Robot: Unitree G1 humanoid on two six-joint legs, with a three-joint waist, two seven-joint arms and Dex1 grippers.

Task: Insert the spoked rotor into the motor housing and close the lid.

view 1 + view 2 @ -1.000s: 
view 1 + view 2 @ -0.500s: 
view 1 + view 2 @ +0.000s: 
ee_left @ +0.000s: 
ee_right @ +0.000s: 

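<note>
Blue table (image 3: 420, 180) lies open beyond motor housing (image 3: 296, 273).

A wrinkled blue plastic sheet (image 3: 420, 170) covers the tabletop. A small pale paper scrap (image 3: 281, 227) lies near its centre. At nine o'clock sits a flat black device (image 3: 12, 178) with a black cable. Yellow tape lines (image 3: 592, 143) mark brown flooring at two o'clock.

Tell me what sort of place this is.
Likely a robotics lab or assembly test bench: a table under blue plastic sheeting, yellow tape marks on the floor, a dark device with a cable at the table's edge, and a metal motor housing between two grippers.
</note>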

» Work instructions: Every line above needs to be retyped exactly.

» Finished exercise:
Robot: Unitree G1 humanoid on two six-joint legs, with a three-joint waist, two seven-joint arms and Dex1 grippers.

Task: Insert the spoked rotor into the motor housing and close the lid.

view 1 + view 2 @ -1.000s: 
view 1 + view 2 @ -0.500s: 
view 1 + view 2 @ +0.000s: 
ee_left @ +0.000s: 
ee_right @ +0.000s: 

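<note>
Blue table (image 3: 420, 180) lies open beyond motor housing (image 3: 296, 273).

A wrinkled blue plastic sheet (image 3: 420, 170) covers the tabletop. A small pale paper scrap (image 3: 281, 227) lies near its centre. At nine o'clock sits a flat black device (image 3: 12, 178) with a black cable. Yellow tape lines (image 3: 592, 143) mark brown flooring at two o'clock.

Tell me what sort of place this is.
Likely a robotics lab or assembly test bench: a table under blue plastic sheeting, yellow tape marks on the floor, a dark device with a cable at the table's edge, and a metal motor housing between two grippers.
</note>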

This concludes the output.